La réunion, qui a eu lieu en marge du Forum de la diplomatie Antalya, a également mis l'accent sur le soutien de la conférence internationale de reconstruction de Gaza que l'Égypte prévoit d'accueillir plus tard, selon un communiqué du ministère égyptien des Affaires étrangères.
Le plan égyptien pour la reconstruction de Gaza a été dévoilé en mars et a suscité le soutien de nombreux pays, y compris les États arabes et musulmans, ainsi que le Japon et l'Union européenne.
Le plan de 53 milliards de dollars décrit un délai de cinq ans pour Gaza d'après-guerre, visant à obtenir des logements permanents pour les 2 millions de résidents de Gaza, dont la majorité ont été déplacées par la guerre.
Notamment, la proposition garantit que les résidents de Gaza restent sur leurs terres tout au long du processus de reconstruction, contrer les plans israéliens américains de les expulser en permanence.

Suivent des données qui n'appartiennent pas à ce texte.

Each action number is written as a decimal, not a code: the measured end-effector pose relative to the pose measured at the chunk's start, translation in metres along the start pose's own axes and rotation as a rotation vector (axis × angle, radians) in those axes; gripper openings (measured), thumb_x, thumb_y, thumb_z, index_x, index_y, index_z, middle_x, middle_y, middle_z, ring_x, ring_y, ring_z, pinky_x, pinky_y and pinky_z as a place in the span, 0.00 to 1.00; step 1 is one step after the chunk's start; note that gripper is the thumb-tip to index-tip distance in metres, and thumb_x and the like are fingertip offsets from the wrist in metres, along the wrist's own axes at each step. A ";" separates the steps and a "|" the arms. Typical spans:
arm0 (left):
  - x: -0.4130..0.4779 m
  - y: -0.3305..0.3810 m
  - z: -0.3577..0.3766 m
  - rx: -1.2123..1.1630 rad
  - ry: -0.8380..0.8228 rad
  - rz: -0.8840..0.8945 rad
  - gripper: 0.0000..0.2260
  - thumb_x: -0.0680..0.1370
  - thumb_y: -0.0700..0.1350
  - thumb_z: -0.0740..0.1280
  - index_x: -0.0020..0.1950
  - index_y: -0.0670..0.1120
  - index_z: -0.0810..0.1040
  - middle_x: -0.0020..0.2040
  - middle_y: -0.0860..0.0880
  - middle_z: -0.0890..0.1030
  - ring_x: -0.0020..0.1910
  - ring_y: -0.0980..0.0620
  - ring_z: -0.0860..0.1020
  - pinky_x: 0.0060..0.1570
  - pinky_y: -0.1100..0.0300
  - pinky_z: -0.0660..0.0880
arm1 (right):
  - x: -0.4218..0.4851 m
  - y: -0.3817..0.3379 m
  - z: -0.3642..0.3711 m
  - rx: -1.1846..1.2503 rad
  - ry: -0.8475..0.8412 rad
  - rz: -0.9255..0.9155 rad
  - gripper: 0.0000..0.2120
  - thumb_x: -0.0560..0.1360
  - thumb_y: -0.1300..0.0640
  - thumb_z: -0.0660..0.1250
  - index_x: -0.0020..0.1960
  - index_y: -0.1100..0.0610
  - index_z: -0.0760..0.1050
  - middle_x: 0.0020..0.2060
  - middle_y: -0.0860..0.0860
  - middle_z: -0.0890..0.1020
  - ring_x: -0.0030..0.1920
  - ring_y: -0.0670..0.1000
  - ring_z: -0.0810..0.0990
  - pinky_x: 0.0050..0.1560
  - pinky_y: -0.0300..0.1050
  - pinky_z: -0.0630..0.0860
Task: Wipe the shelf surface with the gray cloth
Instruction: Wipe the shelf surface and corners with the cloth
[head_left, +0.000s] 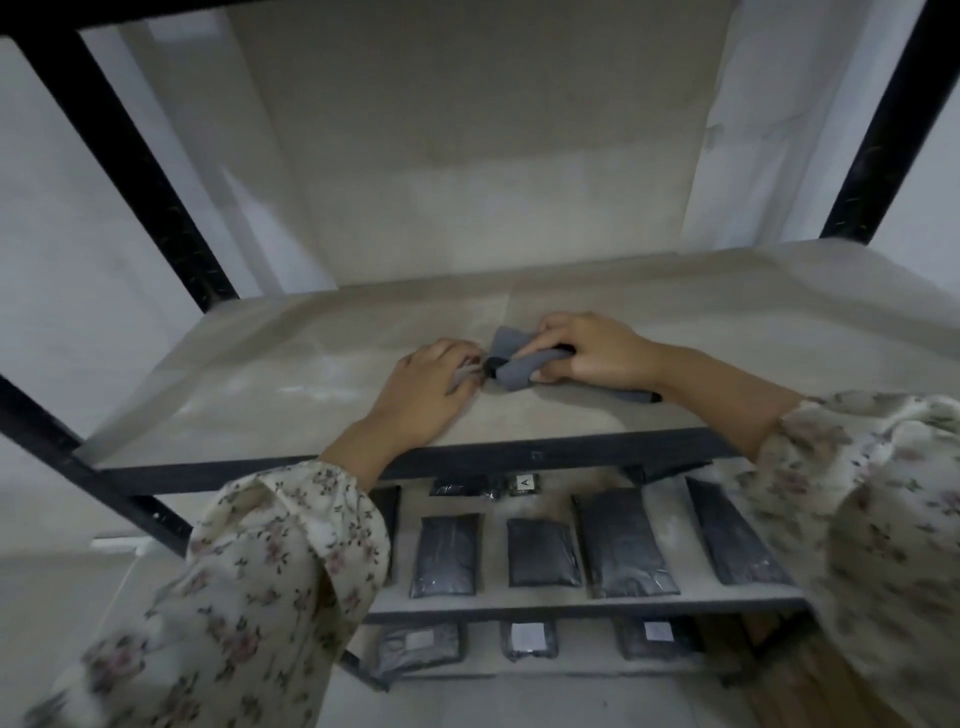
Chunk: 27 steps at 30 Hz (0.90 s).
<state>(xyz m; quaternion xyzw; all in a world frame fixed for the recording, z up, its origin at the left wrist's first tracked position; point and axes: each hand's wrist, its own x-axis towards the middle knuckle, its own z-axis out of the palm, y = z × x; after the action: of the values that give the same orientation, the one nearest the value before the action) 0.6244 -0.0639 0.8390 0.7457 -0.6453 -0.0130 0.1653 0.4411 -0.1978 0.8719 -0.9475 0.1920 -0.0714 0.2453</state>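
Note:
A gray cloth (514, 364) lies bunched on the pale shelf surface (291, 395), wrapped around a dark item whose black end pokes out to the left. My right hand (587, 353) is closed on the cloth from the right. My left hand (431, 384) rests on the shelf just left of the cloth, fingertips pinching a small pale thing near that black end. Part of the cloth trails under my right wrist toward the shelf's front edge.
Black metal uprights (140, 171) frame the shelf left and right, and a black rail (545, 457) runs along its front. Lower shelves hold several dark plastic-wrapped packs (447, 556). A pale wall stands behind the shelf.

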 end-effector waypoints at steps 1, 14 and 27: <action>-0.001 0.000 0.000 -0.002 0.000 0.000 0.22 0.74 0.54 0.53 0.66 0.49 0.70 0.66 0.48 0.73 0.64 0.47 0.70 0.62 0.55 0.64 | -0.007 -0.003 -0.002 0.060 -0.041 -0.004 0.15 0.74 0.53 0.68 0.61 0.48 0.78 0.43 0.42 0.74 0.46 0.44 0.74 0.51 0.39 0.69; 0.000 -0.004 0.005 -0.021 0.043 0.019 0.15 0.80 0.51 0.57 0.66 0.53 0.69 0.68 0.53 0.70 0.66 0.52 0.68 0.65 0.56 0.61 | 0.076 0.035 -0.014 -0.166 0.170 0.231 0.14 0.77 0.50 0.62 0.57 0.56 0.78 0.51 0.60 0.75 0.50 0.61 0.76 0.46 0.48 0.70; -0.011 0.003 0.002 0.045 -0.031 0.008 0.18 0.80 0.50 0.55 0.71 0.52 0.65 0.72 0.51 0.67 0.70 0.50 0.65 0.71 0.52 0.58 | -0.053 -0.039 0.027 -0.071 0.048 -0.035 0.15 0.74 0.52 0.67 0.61 0.47 0.77 0.49 0.50 0.75 0.48 0.48 0.74 0.51 0.46 0.69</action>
<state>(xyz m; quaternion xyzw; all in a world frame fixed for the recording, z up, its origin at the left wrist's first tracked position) 0.6193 -0.0541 0.8357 0.7463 -0.6510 -0.0094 0.1387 0.4112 -0.1334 0.8654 -0.9569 0.1837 -0.0914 0.2055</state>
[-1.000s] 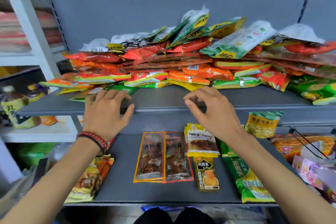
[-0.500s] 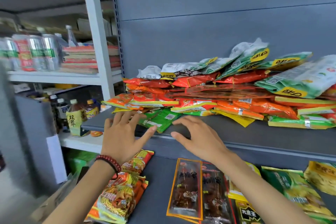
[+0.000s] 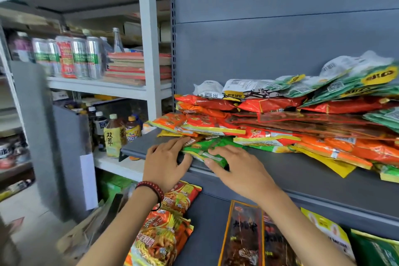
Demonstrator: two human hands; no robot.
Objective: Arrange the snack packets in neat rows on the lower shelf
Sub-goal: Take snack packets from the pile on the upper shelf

Politiquement, un comité administratif composé de professionnels palestiniens et de technocrates indépendants devrait gouverner Gaza, actuellement gouverné par le Hamas, jusqu'à ce que l'autorité palestinienne rétablisse le contrôle de l'enclave.
Ministre des Affaires étrangères @Hakanfidan a accueilli l'organisation de la réunion de la coopération islamique des États arabes Gaza Gaza Contact Group tenue en format prolongé à Antalya. pic.twitter.com/juncnwn9j4
– MFA turc (@mfaturkiye) 11 avril 2025
Le soutien au plan arabe intervient tandis qu'Israël a repris ses opérations militaires à Gaza le 18 mars, tuant plus de 1 500 Palestiniens et cassant un cessez-le-feu négocié par l'Égypte, le Qatar et les États-Unis le 19 janvier.
Depuis le début de la guerre de Gaza en octobre 2023, près de 51 000 personnes ont été tuées à Gaza, dont la majorité sont des femmes et des enfants, selon le ministère de la Santé de Gaza.
La phase initiale du cessez-le-feu a permis à l'aide humanitaire de Gaza et a facilité l'échange de 38 captifs détenus par le Hamas – dont 30 étaient en vie – en retour de près de 2 000 prisonniers palestiniens.
Les forces israéliennes ont repris les hostilités après que le Hamas a rejeté une proposition américaine-israélienne pour prolonger la phase de cessez-le-feu expirée, qui impliquait de libérer plus de captifs en échange de prolonger la trêve.
Au lieu de cela, le Hamas a plaidé pour une transition vers la deuxième phase de l'accord initial, qui nécessite le retrait complet des forces israéliennes de Gaza et la fin de la guerre.
Relancer le cessez-le-feu
Au cours de la réunion ministérielle, le ministre égyptien des Affaires étrangères Badr Abdeatty a souligné les efforts continus pour assurer le retour immédiat à la mise en œuvre complète du cessez-le-feu de Gaza.
Il a souligné la nécessité de passer à la phase deux de l'accord, qui comprend la libération des captifs et le retrait des troupes israéliennes de Gaza.
Abdeatty a mis en garde contre toute tentative de modification du paysage démographique de Gaza par des propositions pour réinstaller les Palestiniens en dehors de leurs terres, déclarant que de telles actions constituent une violation flagrante du droit humanitaire international, sapent les efforts de paix et menacent la stabilité régionale.
Le ministre des Affaires étrangères a également réitéré les efforts en cours pour promouvoir le plan de reconstruction arabo-islamique de Gaza et a souligné la nécessité de responsabiliser l'autorité palestinienne.
Il a souligné les rôles de l'Égypte et de la Jordanie dans la formation du personnel de police palestinien en préparation de leur déploiement à la bande de Gaza.